Zirve’nin 2. Günü “İşbirliği İmza Töreni”nin ardından “Kentlerin Diyaloğu , ‘Gıda, Arz ve Emtiada Kriz!, ‘Savaş, Paris Anlaşmasını Gölgeleyecek mi?’ konulu oturumlar gerçekleştirildi.
Daha sonra “Ticaret-teknoloji-enerji savaşları-yeşil devrim-yapay zeka-uzay ve okyanus mücadelesi-iklim değişikliği-gıdanın ve suyun ikmal güvenliği-genç kuşakların bilinmezleri ve tercihleri doğrultusunda ihtiyaç duyulan küresel düşünceleri ve stratejileri” başlıklı konular uzmanlarca masaya yatırıldı.
Dünyada, özellikle coğrafyamızda barış çok önem kazanmaktadır.
Barışın, dostluk temelli ekonomik ve siyasi ilişkilerin her boyutuyla dile getirildiği zirveyi düzenleyen Marmara Grubu Vakfı başkanı Dr.

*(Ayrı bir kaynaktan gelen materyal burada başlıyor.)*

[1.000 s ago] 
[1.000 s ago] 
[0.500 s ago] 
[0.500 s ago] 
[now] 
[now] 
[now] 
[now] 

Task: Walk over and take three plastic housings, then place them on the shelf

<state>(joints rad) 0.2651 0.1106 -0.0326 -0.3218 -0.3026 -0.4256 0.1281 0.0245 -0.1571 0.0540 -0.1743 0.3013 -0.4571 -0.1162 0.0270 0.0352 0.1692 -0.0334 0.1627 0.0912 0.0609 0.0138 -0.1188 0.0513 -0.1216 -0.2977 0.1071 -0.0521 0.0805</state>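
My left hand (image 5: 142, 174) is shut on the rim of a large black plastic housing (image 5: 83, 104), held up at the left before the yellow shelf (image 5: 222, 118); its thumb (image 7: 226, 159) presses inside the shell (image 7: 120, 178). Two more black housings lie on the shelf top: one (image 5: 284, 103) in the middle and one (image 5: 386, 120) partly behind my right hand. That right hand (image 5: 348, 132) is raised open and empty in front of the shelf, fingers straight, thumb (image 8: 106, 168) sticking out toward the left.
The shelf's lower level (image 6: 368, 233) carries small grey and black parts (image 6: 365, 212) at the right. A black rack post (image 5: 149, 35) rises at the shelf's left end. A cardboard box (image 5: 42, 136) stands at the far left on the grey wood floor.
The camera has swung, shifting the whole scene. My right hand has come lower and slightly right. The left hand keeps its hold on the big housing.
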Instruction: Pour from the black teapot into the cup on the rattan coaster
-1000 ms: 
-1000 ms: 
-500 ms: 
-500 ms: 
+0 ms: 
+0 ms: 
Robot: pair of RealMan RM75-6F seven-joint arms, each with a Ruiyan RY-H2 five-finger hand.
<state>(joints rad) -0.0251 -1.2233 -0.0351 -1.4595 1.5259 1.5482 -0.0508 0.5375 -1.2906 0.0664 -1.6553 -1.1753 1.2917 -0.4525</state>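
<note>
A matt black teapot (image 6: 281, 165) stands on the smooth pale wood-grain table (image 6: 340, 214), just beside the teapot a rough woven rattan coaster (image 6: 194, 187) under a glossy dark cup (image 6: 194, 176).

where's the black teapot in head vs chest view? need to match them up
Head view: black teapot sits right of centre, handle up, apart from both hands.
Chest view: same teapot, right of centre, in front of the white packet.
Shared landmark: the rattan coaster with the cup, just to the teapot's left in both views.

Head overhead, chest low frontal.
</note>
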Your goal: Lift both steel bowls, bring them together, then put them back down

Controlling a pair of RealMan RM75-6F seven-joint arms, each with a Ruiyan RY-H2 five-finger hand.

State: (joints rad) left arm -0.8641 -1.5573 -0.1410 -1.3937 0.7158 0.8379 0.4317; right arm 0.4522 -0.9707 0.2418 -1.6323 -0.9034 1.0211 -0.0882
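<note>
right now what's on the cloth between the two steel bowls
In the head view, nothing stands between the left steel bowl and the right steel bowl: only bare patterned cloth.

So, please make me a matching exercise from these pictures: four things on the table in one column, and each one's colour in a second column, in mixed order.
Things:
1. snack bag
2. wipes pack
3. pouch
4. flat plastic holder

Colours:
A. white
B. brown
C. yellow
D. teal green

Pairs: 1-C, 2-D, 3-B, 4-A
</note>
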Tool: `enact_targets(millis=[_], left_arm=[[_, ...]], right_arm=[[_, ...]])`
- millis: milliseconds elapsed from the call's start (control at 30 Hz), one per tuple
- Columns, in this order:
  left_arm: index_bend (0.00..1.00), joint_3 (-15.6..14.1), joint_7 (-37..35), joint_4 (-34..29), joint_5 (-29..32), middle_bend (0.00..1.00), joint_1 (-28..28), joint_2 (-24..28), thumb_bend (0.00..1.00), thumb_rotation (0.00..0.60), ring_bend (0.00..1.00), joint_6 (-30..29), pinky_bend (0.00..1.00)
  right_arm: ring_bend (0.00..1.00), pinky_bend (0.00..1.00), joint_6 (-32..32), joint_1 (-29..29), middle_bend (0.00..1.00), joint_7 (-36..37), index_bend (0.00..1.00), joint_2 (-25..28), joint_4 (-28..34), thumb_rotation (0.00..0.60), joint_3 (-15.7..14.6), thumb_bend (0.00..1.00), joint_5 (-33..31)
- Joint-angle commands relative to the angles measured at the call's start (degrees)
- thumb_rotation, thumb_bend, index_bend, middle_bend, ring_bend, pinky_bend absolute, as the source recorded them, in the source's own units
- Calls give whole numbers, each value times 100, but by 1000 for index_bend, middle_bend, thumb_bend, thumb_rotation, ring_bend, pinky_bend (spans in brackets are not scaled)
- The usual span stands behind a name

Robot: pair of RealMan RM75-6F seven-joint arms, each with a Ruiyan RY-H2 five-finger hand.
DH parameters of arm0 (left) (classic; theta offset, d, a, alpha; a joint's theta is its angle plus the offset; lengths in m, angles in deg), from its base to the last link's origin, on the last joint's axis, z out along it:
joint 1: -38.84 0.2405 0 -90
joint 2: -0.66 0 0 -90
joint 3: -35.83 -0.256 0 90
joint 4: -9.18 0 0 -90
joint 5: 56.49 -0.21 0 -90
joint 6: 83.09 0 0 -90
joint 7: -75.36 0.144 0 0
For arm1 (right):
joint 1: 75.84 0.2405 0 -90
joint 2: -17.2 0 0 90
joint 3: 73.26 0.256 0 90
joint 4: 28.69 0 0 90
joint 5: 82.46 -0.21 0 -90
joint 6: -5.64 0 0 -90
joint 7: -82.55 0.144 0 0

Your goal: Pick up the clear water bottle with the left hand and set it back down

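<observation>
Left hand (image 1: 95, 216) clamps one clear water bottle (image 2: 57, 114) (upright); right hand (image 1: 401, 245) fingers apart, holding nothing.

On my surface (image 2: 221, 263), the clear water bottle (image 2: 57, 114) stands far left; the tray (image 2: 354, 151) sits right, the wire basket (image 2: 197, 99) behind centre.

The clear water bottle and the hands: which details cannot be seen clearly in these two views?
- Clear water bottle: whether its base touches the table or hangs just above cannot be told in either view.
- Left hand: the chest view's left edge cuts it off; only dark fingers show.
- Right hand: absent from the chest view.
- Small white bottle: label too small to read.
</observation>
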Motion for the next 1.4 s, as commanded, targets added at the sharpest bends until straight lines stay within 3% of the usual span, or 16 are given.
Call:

Akkan Suver’e, yönetim kurulu üyesi değerli ağabeyim Yüksel Çengel’e ve diğer yönetim kurulu üyelerine, Marmara Grubu Vakfı AB ve İnsan Hakları Platformu Başkanı Müjgan Suver ile Vakıf mütevelli üyesi değerli arkadaşım Yalçın Sönmez’e, Zirveye katılan yabancı ve yerli tüm konuşmacılara, konuklara , Zirvenin çözüm ortağı KobiEfor Dergisine , zirveyi destekleyen tüm sponsorlara sonuç olarak emeği geçenlere bir yurttaş olarak teşekkürlerimi sunmak isterim.